Miller’s Brenda character is the most irritating as she is ditzy and airheaded to the extreme and her scenes come off as forced humor at its worst. Since all the calamity starts when they get a flat tire I thought they could’ve used a different motivation for driving into the city, like going for ice cream or to a movie and cut the Brenda character out completely since it ends up being the film’s weakest part.

Although the setting is in Chicago and most of the scenes were filmed there a few of them weren’t including the frat house party, the restaurant scene and Anderson’s residence which were all done in Toronto. Either way it tends to paint Chicago in an unflattering light by playing up its urban stigma and for a film that seems squarely aimed at the preteen crowd it has some surprisingly edgy elements including 17-year-old prostitutes, a story thread dealing with a Playboy centerfold and even a few F-bombs.

However, on the whole it’s quite funny and entertaining; much funnier than I was expecting. I even found myself sitting on the edge of my seat in a few places including the scene where they have to walk across some ceiling rafters to escape from the bad guys as well as a tense, well-filmed climatic segment done on the glass roof of a skyscraper. The segment where Chris narrates her babysitting adventures to the background music of a blues band is great and her line “Don’t fuck with the babysitter!” which she states to an intimidating gang leader is classic.

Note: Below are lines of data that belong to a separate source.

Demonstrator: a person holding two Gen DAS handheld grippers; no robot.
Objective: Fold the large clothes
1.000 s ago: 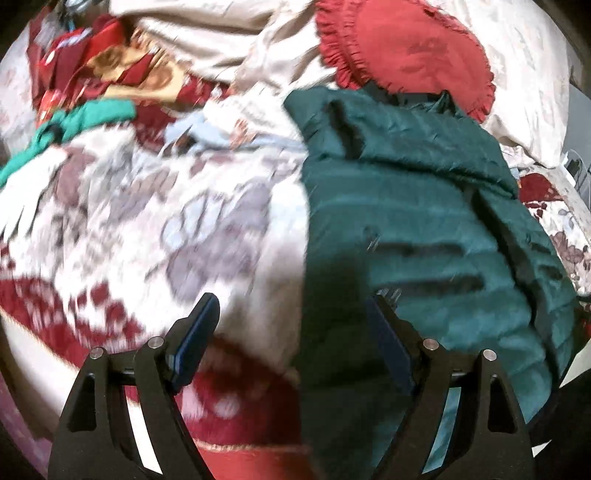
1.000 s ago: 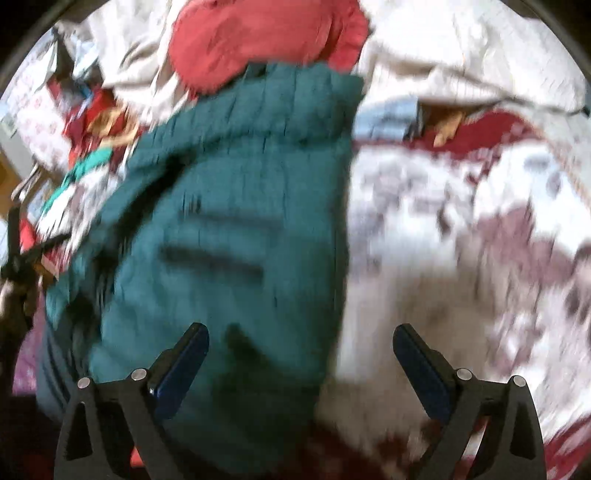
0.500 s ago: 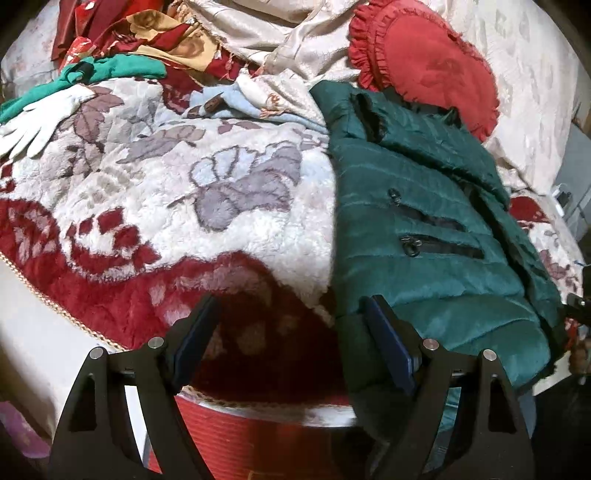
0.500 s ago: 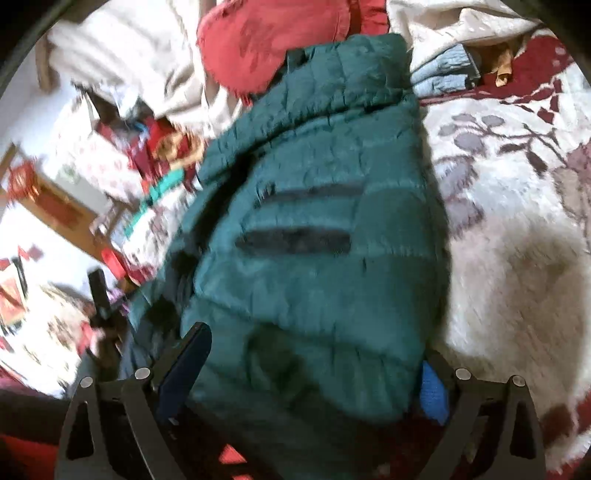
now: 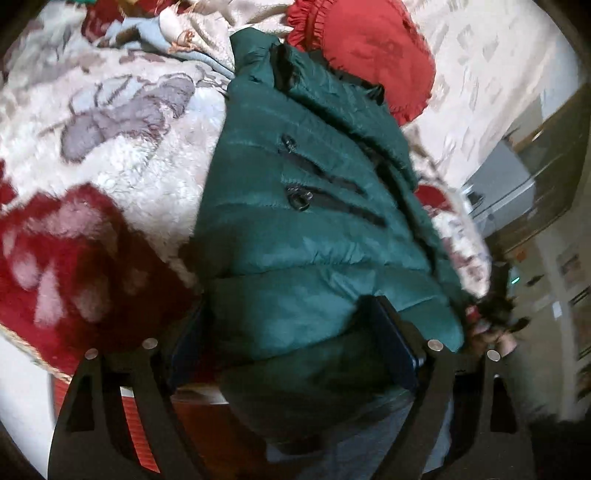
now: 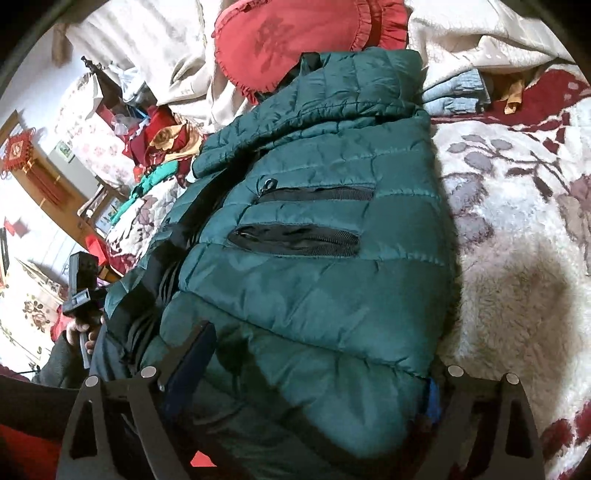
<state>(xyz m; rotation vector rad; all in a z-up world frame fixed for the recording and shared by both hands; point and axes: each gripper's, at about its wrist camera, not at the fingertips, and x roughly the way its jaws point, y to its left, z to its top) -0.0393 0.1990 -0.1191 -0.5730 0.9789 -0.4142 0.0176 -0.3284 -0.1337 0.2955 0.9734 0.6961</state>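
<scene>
A dark green quilted jacket lies folded lengthwise on the bed, with two zipped pockets facing up. Its near hem hangs over the bed edge. My left gripper straddles that hem; its jaws are opening, and the padded cloth fills the gap between them. In the right wrist view the jacket fills the middle. My right gripper is around the same hem with its jaws closing; the cloth bulges between them and hides most of the right finger. The pads do not visibly pinch the cloth on either gripper.
A plush red-and-white floral blanket covers the bed. A frilled red cushion lies behind the collar, beside cream bedding and light blue cloth. A hand holding the other gripper shows at the left. Furniture stands beyond the bed.
Both grippers have come down and in onto the jacket's near hem. The left one swung right, off the blanket; the hem now sits between each pair of fingers.
</scene>
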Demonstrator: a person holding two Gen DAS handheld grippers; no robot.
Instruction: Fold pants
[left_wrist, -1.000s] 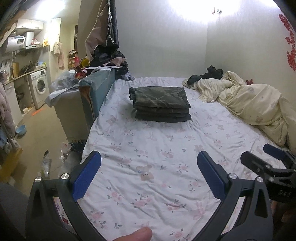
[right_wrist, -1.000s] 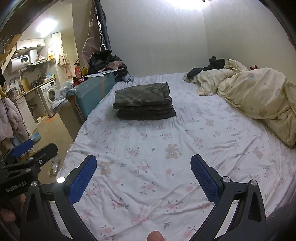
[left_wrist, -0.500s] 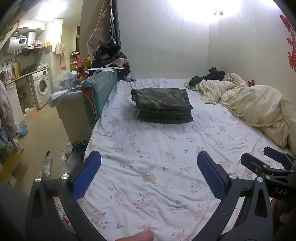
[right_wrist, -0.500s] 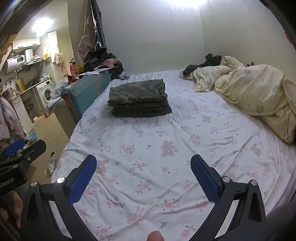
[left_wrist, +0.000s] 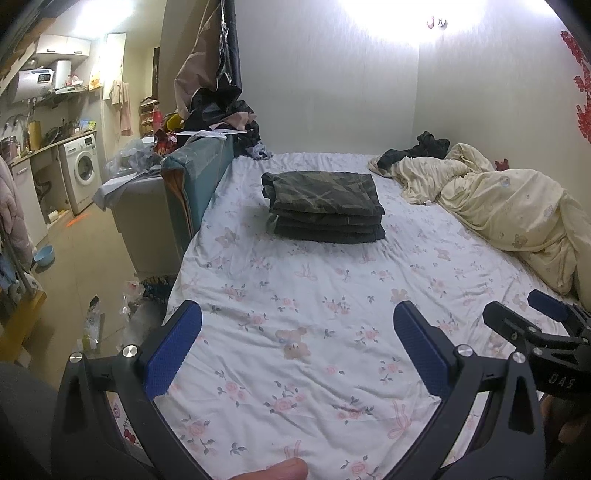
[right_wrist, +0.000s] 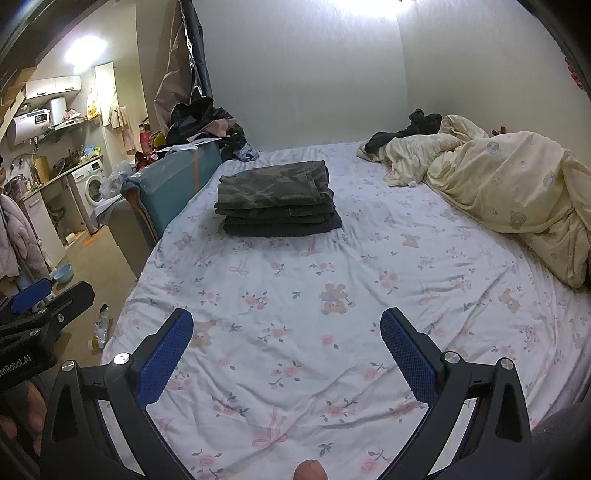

In many ways this is quite similar to Ferris Bueller’s Day Off, but better. The comic scenarios aren’t quite as over-the-top, the adults aren’t so painfully stupid and the main character is thankfully not as smug. Like in Ferris there is also an amusing moment shown after the end credits, which I found to be just as funny.

My Rating: 7 out of 10

Released: July 1, 1987

Runtime: 1Hour 42Minutes

Rated PG-13

Director: Chris Columbus

Studio: Buena Vista Pictures

Available: VHS, DVD, Blu-ray, Amazon Instant Video

The Adventures of Buckaroo Banzai Across the 8th Dimension (1984)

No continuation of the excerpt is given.